Hacker News

sigmarule 21 hours ago [ - ]

> A third-party demonstrated that it was possible to jailbreak the safety measures of Fable to access the raw Mythos abilities. Abilities which Anthropic say are too dangerous for the public.

Pressure test this assumption before getting behind this position.

irthomasthomas 21 hours ago [ - ]

I will certainly revisit it as more information comes out, but is it your contention that Anthropic solved jailbreaking with Mythos?

apstls 19 hours ago [ - ]

What you claim contradicts Anthropic’s statements. I assume that is the contention.

sigmarule 21 hours ago [ - ]

That is a strawman. My contention is what you just implicitly acknowledged - there is not information put out yet to validate the quoted claim. There are claims to the contrary, as well, from Anthropic themselves.

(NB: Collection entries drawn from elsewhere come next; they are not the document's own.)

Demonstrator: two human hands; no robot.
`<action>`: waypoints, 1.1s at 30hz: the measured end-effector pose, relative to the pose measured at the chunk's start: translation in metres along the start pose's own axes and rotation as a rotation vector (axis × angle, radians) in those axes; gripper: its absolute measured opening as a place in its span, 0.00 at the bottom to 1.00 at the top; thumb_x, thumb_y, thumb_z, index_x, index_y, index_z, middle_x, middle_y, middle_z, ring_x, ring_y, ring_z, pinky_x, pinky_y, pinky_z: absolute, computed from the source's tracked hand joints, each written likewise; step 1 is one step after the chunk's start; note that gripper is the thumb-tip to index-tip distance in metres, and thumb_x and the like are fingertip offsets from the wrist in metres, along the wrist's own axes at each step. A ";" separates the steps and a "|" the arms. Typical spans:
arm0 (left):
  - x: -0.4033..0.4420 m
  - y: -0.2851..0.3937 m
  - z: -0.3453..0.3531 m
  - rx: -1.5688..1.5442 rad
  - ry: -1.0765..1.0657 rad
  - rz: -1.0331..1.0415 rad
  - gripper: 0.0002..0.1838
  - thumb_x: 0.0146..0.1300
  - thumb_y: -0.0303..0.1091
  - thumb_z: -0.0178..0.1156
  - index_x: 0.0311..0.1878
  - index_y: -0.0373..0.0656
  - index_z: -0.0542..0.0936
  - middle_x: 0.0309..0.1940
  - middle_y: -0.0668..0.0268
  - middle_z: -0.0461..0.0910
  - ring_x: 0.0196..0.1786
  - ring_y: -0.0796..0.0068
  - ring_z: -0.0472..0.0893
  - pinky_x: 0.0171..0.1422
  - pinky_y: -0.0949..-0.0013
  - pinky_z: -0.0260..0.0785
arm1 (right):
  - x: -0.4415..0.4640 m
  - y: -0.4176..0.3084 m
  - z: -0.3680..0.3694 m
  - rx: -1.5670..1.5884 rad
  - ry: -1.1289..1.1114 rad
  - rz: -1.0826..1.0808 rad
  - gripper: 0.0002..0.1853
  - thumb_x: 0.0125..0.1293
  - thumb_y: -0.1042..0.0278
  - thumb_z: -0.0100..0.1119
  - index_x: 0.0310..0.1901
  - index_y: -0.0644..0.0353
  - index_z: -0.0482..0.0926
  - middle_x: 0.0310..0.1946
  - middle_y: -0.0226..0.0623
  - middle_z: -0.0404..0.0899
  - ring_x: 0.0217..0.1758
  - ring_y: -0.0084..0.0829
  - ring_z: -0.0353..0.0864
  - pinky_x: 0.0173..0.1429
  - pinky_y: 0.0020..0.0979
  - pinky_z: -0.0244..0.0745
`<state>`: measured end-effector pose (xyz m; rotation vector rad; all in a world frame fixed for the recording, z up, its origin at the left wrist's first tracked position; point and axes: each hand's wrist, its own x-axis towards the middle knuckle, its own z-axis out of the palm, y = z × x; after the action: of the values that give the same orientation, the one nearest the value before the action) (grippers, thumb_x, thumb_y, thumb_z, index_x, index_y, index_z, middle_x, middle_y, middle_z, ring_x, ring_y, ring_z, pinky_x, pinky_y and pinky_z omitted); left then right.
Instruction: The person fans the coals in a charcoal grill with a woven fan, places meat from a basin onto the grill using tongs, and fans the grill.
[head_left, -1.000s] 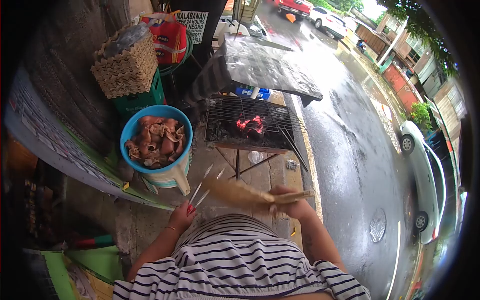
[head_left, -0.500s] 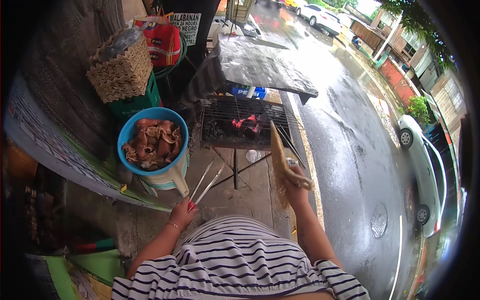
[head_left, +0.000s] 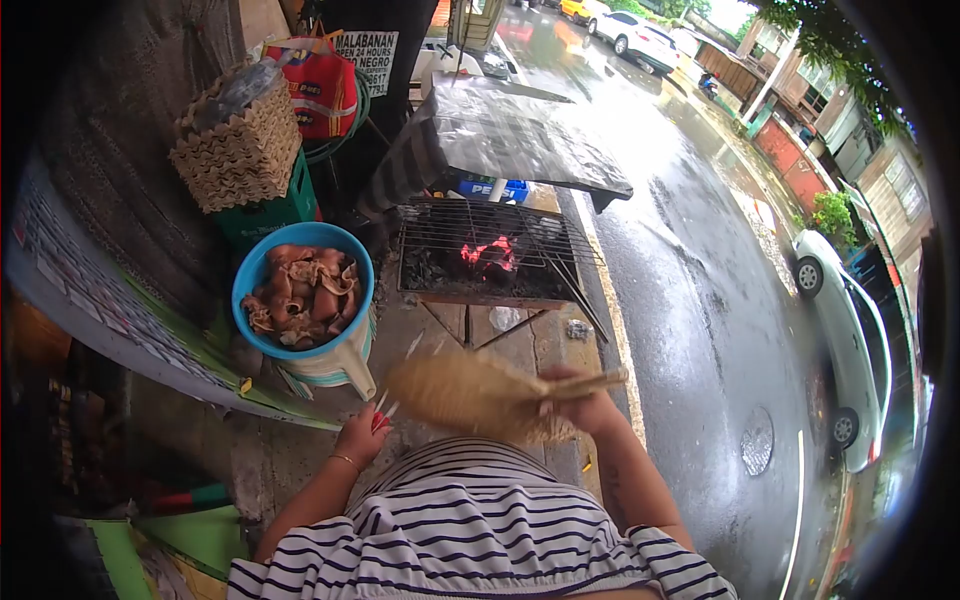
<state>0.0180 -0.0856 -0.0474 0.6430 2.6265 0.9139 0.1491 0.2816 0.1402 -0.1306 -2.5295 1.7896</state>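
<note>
My left hand is closed around the red grip of metal tongs, whose arms point forward and are partly hidden by the fan. A woven hand fan, smeared by motion, lies across the front of my body. Its handle is in my closed right hand. Ahead of both hands stands a charcoal grill with a wire grate. Red coals glow under the grate, with no food on it. Left of the grill, a blue basin holds pieces of meat.
A dark cover hangs over the grill's far side, near a blue Pepsi crate. Egg trays are stacked on a green crate at the left. The wet road runs along the right, with a parked car.
The fan has swung from upright near the grill's right side down and left, and now lies flat before my body. My left hand with the tongs has barely moved.
</note>
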 end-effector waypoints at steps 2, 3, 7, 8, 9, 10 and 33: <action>0.002 -0.002 0.002 0.013 0.000 0.013 0.34 0.55 0.42 0.67 0.62 0.38 0.68 0.41 0.43 0.79 0.45 0.39 0.78 0.49 0.48 0.71 | 0.011 0.025 -0.005 0.048 0.334 0.066 0.17 0.55 0.70 0.72 0.44 0.60 0.78 0.36 0.31 0.80 0.42 0.23 0.77 0.45 0.26 0.73; 0.003 0.000 0.002 0.000 -0.006 0.003 0.34 0.55 0.42 0.66 0.62 0.38 0.68 0.41 0.43 0.79 0.44 0.39 0.78 0.49 0.48 0.71 | 0.017 0.034 -0.007 0.072 0.499 0.094 0.17 0.55 0.71 0.73 0.45 0.60 0.78 0.37 0.30 0.80 0.42 0.23 0.77 0.45 0.26 0.73; 0.013 0.010 -0.005 -0.037 -0.007 -0.038 0.33 0.55 0.42 0.67 0.62 0.39 0.68 0.40 0.43 0.79 0.45 0.39 0.78 0.49 0.48 0.71 | 0.004 0.020 -0.004 0.050 0.075 0.109 0.13 0.59 0.73 0.68 0.44 0.63 0.77 0.37 0.33 0.80 0.44 0.22 0.78 0.45 0.26 0.74; 0.015 0.013 -0.007 -0.042 -0.014 -0.045 0.33 0.55 0.42 0.67 0.62 0.39 0.68 0.41 0.43 0.79 0.45 0.39 0.78 0.49 0.48 0.71 | 0.003 -0.010 -0.005 -0.078 -0.016 -0.144 0.13 0.58 0.74 0.68 0.44 0.63 0.77 0.38 0.33 0.80 0.44 0.21 0.77 0.45 0.26 0.73; 0.018 0.015 -0.007 -0.032 -0.008 -0.042 0.33 0.55 0.42 0.67 0.62 0.39 0.68 0.41 0.43 0.79 0.45 0.39 0.78 0.49 0.48 0.71 | 0.004 -0.007 -0.005 -0.020 0.136 -0.044 0.13 0.58 0.74 0.68 0.44 0.63 0.77 0.38 0.32 0.80 0.44 0.22 0.77 0.45 0.26 0.73; 0.020 0.016 -0.007 -0.023 -0.004 -0.039 0.33 0.55 0.42 0.67 0.62 0.39 0.68 0.41 0.43 0.79 0.45 0.40 0.78 0.50 0.48 0.71 | 0.005 0.002 -0.005 0.037 0.288 0.057 0.13 0.58 0.73 0.69 0.44 0.62 0.77 0.38 0.32 0.80 0.44 0.22 0.76 0.45 0.26 0.73; 0.009 0.008 -0.001 -0.082 0.009 -0.022 0.35 0.54 0.41 0.68 0.64 0.36 0.69 0.42 0.44 0.80 0.45 0.41 0.79 0.50 0.49 0.71 | 0.015 0.002 -0.003 -0.076 0.360 0.071 0.17 0.56 0.69 0.72 0.45 0.62 0.78 0.38 0.31 0.80 0.41 0.24 0.77 0.45 0.29 0.74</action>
<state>0.0126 -0.0764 -0.0423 0.5894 2.5838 1.0143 0.1344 0.2867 0.1393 -0.5014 -2.3581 1.5259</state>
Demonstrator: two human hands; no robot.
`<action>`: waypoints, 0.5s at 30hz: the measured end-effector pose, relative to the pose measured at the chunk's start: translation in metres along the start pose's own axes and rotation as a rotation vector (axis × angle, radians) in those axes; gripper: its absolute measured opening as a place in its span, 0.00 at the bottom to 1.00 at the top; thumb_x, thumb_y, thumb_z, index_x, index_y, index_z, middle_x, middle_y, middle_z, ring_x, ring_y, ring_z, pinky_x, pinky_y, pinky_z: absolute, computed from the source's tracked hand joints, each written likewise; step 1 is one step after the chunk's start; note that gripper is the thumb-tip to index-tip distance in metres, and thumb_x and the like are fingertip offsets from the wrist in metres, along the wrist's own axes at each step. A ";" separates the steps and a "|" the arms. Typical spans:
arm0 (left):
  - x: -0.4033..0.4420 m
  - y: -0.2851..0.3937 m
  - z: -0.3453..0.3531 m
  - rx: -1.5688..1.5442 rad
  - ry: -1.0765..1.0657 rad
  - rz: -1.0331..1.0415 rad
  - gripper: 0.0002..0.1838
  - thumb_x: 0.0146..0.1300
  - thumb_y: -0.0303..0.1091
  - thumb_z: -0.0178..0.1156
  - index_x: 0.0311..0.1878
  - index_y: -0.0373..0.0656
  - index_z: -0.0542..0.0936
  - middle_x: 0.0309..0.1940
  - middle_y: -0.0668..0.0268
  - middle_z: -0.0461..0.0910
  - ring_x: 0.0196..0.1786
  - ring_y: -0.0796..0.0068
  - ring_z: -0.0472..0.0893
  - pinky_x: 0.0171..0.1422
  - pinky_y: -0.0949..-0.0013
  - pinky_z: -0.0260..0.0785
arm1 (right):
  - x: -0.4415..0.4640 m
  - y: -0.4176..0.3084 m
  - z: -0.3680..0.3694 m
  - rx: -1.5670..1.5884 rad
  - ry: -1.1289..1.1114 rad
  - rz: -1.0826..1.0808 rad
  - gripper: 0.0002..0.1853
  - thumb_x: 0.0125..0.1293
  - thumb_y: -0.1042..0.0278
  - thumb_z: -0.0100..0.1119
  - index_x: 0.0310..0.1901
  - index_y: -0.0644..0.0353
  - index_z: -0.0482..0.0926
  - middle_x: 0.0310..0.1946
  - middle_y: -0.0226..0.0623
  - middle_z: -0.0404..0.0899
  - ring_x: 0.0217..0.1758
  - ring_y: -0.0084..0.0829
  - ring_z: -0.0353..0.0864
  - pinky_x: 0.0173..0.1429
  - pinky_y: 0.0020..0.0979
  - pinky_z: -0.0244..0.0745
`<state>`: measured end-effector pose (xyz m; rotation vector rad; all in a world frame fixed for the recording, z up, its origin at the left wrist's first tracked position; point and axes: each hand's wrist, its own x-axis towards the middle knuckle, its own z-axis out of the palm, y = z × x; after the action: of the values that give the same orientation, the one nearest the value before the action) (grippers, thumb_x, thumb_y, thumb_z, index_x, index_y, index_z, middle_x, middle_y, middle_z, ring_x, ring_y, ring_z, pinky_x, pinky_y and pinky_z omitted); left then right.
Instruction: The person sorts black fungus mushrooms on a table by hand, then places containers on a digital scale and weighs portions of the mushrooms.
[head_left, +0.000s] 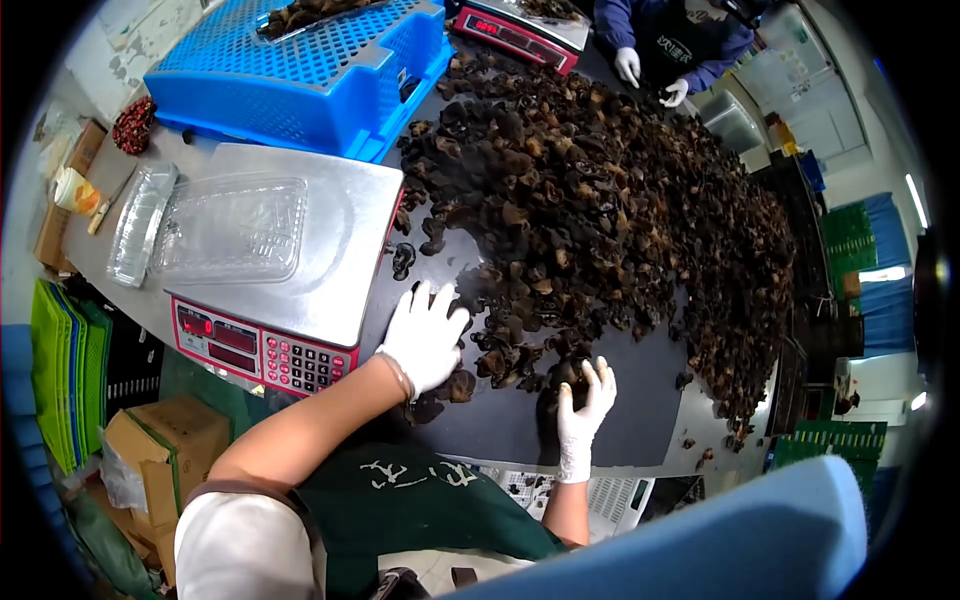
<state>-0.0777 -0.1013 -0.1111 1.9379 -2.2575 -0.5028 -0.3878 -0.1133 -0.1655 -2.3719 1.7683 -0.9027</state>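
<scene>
A big heap of dark brown wood ear mushrooms (590, 200) covers the table. At its near left edge lies my left hand (425, 338) in a white glove, back up and fingers spread, with mushroom pieces beside and below it. My right hand (585, 415), also gloved, is at the heap's near edge. Its thumb and fingers are apart, and nothing shows held between them. On my left stands a scale (340, 205) with a red keypad front. A clear plastic tray (235, 230) rests on its steel plate.
An upturned blue crate (300, 85) sits behind the scale, with more clear trays (143, 225) on the left. Across the heap, a co-worker's gloved hands (627, 66) are near a second red scale (515, 35). A blue padded shape (740, 540) fills the lower right.
</scene>
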 end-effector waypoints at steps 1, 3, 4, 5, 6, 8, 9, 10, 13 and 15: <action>0.009 -0.005 0.009 0.087 -0.001 -0.019 0.30 0.60 0.39 0.57 0.67 0.44 0.69 0.71 0.47 0.60 0.71 0.38 0.59 0.73 0.46 0.53 | -0.001 0.001 0.002 -0.012 0.034 0.042 0.27 0.51 0.71 0.69 0.57 0.54 0.77 0.65 0.43 0.70 0.69 0.50 0.64 0.73 0.48 0.57; 0.021 -0.008 0.003 0.156 -0.076 -0.087 0.29 0.65 0.32 0.50 0.71 0.42 0.65 0.74 0.50 0.57 0.73 0.39 0.59 0.75 0.46 0.51 | 0.000 -0.003 0.003 0.003 0.050 0.051 0.26 0.52 0.73 0.68 0.56 0.55 0.77 0.64 0.43 0.71 0.68 0.49 0.65 0.72 0.47 0.58; 0.024 -0.011 0.017 0.213 0.014 -0.096 0.27 0.63 0.31 0.52 0.68 0.41 0.68 0.69 0.51 0.64 0.68 0.43 0.67 0.70 0.50 0.60 | 0.001 -0.009 0.005 0.019 0.059 0.058 0.26 0.52 0.74 0.68 0.56 0.55 0.78 0.63 0.42 0.71 0.68 0.47 0.65 0.72 0.46 0.59; 0.028 -0.010 0.017 0.126 -0.103 -0.145 0.26 0.62 0.29 0.53 0.65 0.41 0.69 0.64 0.53 0.69 0.64 0.46 0.70 0.66 0.53 0.65 | 0.001 -0.016 0.007 0.070 0.081 0.050 0.24 0.52 0.75 0.67 0.54 0.56 0.79 0.60 0.42 0.73 0.65 0.45 0.67 0.71 0.44 0.61; 0.031 -0.009 0.014 0.040 -0.219 -0.194 0.24 0.60 0.28 0.54 0.63 0.41 0.71 0.60 0.54 0.73 0.60 0.49 0.74 0.61 0.55 0.70 | 0.004 -0.027 0.007 0.089 0.081 0.038 0.23 0.53 0.76 0.67 0.54 0.57 0.79 0.57 0.41 0.74 0.63 0.44 0.69 0.68 0.42 0.63; 0.025 -0.015 0.032 0.032 -0.142 -0.136 0.23 0.59 0.27 0.55 0.60 0.42 0.72 0.55 0.55 0.75 0.55 0.52 0.76 0.56 0.58 0.72 | 0.010 -0.044 0.007 0.176 0.032 0.006 0.21 0.53 0.77 0.66 0.51 0.57 0.80 0.54 0.41 0.76 0.60 0.43 0.72 0.66 0.41 0.65; 0.023 -0.018 0.035 0.022 -0.065 -0.078 0.22 0.58 0.25 0.55 0.58 0.43 0.73 0.50 0.57 0.77 0.51 0.54 0.78 0.52 0.60 0.74 | 0.014 -0.049 0.008 0.217 0.007 -0.035 0.18 0.54 0.77 0.65 0.49 0.57 0.81 0.51 0.40 0.78 0.57 0.41 0.75 0.64 0.39 0.67; 0.021 -0.021 0.037 0.023 -0.065 -0.077 0.22 0.58 0.25 0.55 0.58 0.43 0.73 0.50 0.57 0.77 0.51 0.54 0.78 0.52 0.60 0.74 | 0.016 -0.054 0.013 0.286 -0.026 -0.074 0.16 0.54 0.78 0.65 0.47 0.57 0.81 0.47 0.38 0.80 0.54 0.40 0.76 0.62 0.39 0.68; 0.017 -0.023 0.033 -0.726 0.193 -0.015 0.27 0.54 0.15 0.51 0.60 0.42 0.72 0.47 0.56 0.81 0.49 0.58 0.81 0.54 0.65 0.74 | 0.024 -0.074 0.017 0.251 -0.101 -0.204 0.16 0.53 0.78 0.65 0.45 0.56 0.81 0.45 0.34 0.80 0.52 0.39 0.76 0.60 0.38 0.67; 0.013 -0.017 0.019 -0.969 0.131 -0.070 0.28 0.55 0.15 0.51 0.62 0.42 0.70 0.48 0.58 0.81 0.51 0.64 0.81 0.54 0.69 0.74 | 0.028 -0.082 0.021 0.231 -0.121 -0.214 0.16 0.53 0.79 0.65 0.45 0.56 0.81 0.45 0.34 0.80 0.51 0.39 0.77 0.60 0.38 0.67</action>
<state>-0.0702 -0.1127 -0.1364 1.4511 -1.4098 -1.1570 -0.3022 -0.1157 -0.1411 -2.4359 1.3087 -0.9079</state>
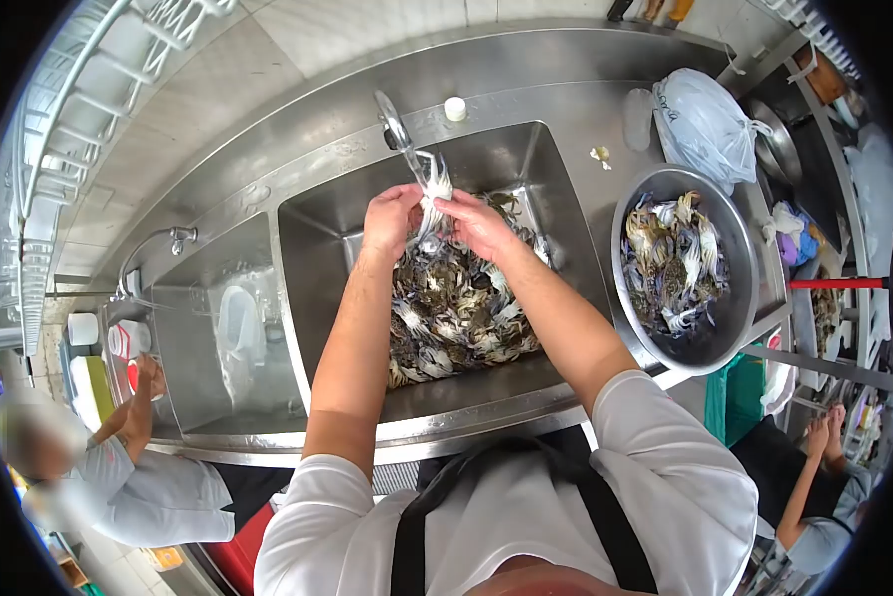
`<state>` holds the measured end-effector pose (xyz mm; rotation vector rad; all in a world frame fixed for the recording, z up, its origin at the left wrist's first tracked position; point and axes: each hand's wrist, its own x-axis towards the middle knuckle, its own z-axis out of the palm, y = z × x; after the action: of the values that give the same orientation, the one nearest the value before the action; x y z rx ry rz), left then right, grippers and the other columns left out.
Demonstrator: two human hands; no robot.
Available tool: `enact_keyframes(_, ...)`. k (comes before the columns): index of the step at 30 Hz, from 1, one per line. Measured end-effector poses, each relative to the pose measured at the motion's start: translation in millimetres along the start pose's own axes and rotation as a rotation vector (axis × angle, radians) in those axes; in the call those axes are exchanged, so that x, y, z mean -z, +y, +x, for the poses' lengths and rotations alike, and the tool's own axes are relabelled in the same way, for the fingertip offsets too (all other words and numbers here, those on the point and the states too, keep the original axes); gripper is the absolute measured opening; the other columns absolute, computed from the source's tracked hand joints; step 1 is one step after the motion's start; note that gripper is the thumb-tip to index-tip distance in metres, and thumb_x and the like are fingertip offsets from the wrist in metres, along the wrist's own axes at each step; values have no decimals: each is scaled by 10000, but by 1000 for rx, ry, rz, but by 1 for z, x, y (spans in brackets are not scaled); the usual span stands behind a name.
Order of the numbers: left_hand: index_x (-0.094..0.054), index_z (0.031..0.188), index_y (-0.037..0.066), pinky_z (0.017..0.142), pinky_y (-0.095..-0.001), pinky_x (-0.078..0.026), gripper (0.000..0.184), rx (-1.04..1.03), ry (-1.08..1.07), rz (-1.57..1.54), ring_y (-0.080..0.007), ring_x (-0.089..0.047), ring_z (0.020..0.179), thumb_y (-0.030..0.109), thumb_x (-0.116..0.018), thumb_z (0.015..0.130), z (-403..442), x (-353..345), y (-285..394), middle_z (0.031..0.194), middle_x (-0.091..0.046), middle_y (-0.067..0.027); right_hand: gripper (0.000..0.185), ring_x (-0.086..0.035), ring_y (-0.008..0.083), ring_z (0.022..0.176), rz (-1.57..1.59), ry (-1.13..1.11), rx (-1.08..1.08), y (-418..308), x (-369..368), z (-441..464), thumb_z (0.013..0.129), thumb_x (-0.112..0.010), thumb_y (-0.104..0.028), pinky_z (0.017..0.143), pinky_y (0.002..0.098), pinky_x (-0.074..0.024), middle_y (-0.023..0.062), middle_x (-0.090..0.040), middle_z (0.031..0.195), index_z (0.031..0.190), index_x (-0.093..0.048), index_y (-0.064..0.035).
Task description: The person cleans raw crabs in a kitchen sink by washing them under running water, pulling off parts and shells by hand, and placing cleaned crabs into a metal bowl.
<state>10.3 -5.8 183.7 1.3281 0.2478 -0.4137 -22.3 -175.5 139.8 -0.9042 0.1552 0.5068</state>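
Under the metal faucet, both my hands hold a pale crab above the sink. My left hand has its fingers closed on the crab's left side. From the right, my right hand grips the same crab with thumb and fingers. Below them, a heap of crabs lies in the steel sink. More crabs fill part of a large steel bowl to the right of the sink.
Left is a second sink with its own faucet. A co-worker stands there; another person is at lower right. A tied plastic bag sits behind the bowl. A white cap rests by the faucet.
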Motion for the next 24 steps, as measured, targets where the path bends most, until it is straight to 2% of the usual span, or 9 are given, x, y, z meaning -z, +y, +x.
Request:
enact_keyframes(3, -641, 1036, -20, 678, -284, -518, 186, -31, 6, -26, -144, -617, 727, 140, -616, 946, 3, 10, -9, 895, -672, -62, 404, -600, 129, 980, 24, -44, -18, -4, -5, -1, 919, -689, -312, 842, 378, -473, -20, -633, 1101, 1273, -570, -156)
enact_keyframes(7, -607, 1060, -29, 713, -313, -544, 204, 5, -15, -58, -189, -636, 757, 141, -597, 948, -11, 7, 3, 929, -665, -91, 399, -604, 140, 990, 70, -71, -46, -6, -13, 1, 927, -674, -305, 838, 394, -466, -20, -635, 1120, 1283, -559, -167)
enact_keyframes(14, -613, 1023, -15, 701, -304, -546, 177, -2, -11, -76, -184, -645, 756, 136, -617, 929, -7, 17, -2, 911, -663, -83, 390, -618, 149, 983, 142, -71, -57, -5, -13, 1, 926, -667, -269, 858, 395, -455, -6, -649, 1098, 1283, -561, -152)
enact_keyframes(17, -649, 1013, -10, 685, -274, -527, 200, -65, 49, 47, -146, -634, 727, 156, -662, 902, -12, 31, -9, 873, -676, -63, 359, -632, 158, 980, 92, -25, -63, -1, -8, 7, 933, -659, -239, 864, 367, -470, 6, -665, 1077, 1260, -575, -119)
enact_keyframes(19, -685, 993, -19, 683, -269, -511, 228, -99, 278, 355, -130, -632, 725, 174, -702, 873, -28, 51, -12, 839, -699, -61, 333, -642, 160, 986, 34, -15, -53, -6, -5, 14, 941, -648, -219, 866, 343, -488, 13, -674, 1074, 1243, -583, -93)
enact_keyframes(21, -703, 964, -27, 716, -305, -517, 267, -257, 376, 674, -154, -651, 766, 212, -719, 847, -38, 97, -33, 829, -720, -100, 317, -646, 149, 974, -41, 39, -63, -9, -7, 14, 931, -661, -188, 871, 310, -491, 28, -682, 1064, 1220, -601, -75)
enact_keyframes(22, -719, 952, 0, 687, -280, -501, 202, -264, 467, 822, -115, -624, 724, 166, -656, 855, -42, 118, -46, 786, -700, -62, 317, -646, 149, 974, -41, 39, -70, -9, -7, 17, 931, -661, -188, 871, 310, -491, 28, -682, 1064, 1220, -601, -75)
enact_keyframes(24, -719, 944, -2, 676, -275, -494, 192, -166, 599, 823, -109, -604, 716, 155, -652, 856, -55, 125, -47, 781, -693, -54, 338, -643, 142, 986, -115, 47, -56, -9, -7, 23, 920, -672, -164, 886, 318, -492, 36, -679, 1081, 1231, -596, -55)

drawnwren 20 hours ago [ - ]

In the absence of information, maybe it’s better to ask which claim is more extraordinary.

That,

A. Anthropic solved the llm jailbreak problem with mythos (despite no claim to have done so on their part)

B. That a full jailbreak of mythos is possible.

vlovich123 20 hours ago [ - ]

That’s not what the claim is though.

Anthropic’s claims are as follows if you read their post:

* this is not a universal jailbreak method

* the jailbreak affords you the same capabilities you get already with other models, not Mythos.

In this situation it’s which party do you trust more and history would suggest this administration is very playful with the truth, especially when it comes to economically damaging the company that’s become their political enemy

sigmarule 19 hours ago [ - ]

There is not an absence of information.

There is information, from Anthropic, concerning the jailbreaks that motivated this action, that directly contradicts the statement.

There is just an absence of information backing the statement I responded to.

I find it so odd this is apparently so contentious a take.

drawnwren 15 hours ago [ - ]

The existence of a jailbreak free llm in 2026 is extremely contentious to me. You can argue about the specifics of this exact jailbreak, but generally pliny and amazon both reported mythos jailbreaks in <7 days. It seems very reasonable to expect that a well funded state actor could achieve better results given significantly more funding, determination and most importantly unfettered access.

s1artibartfast 15 hours ago [ - ]

Nobody here is claiming fable is jailbreak free. Not anthropic and not in this thread. This was known before launch. The question remains one of degree and capabilities.

drawnwren 14 hours ago [ - ]

Yeah, if you're arguing that "this, according to anthropic, existentially dangerous model has only had its safeguards partially circumvented so we shouldn't step in" ... it's hard for me to take you seriously?

Put another way, the thing we are all concerned with is the complete circumvention of safeguards that is normally possible with llms. If you _aren't_ arguing that this isn't possible, you're not engaging in discussing the the thing that is concerning to regulators or those discussing the regulation.

s1artibartfast 5 hours ago [ - ]

Im pointing out what is the argument. You were saying it is something different.

Now you add the word "complete". Anthropic IS arguing _complete_ circumventing is NOT possible.

linkregister 14 hours ago [ - ]

A disappointing trend is to frame the opposing argument in extreme terms rather than engaging with the substance of the assertion.

The latter portion is grand standing about how incredulous the commenter is that someone might trust an LLM company about the strength of their harnesses' if-then-else statements for request routing.

Why bother with an unsubstantial comment?

what 21 hours ago [ - ]

What assumption?

sigmarule 21 hours ago [ - ]

The one I quoted, which contradicts Anthropic’s post and has no supporting evidence publicly available. That a jailbreak was found that accesses the model’s _raw_ capabilities. Something Anthropic has explained was not the case.

apstls 21 hours ago [ - ]

It is pretty clear, no? Anthropic claims that the jailbreaks they were made aware of did not access the model’s raw capability, explained that there are protections to mitigate the impact of successful jailbreaks, etc. Coming here and stating something to the contrary with zero explanation or actual evidence is the assumption.